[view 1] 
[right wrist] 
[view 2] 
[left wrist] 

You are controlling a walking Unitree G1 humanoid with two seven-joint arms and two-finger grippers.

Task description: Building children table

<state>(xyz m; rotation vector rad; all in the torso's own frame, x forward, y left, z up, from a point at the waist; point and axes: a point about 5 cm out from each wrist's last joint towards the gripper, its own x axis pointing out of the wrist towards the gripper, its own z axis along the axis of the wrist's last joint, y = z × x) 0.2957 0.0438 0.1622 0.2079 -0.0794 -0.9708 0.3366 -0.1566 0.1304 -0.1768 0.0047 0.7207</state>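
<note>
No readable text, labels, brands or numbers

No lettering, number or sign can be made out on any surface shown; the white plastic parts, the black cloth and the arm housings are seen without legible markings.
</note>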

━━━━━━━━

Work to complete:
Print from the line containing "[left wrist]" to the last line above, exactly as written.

Exercise result:
[left wrist] 

You are controlling a walking Unitree G1 humanoid with two seven-joint arms and two-finger grippers.

Task description: Building children table

<state>(xyz m; rotation vector rad; all in the torso's own frame, x forward, y left, z up, from a point at the waist; point and axes: a point about 5 cm out from each wrist's last joint towards the gripper, its own x axis pointing out of the wrist towards the gripper, its own z axis along the axis of the wrist's last joint, y = z × x) 0.2957 0.0438 0.1622 0.2079 -0.0794 -0.9708 0.3366 -0.1566 0.1304 -0.1768 0.0047 0.7207</state>
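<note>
No readable text, labels, brands or numbers

No lettering, number or sign can be made out on any surface shown; the white plastic parts, the black cloth and the arm housings are seen without legible markings.
</note>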

Nothing else is needed to complete the answer.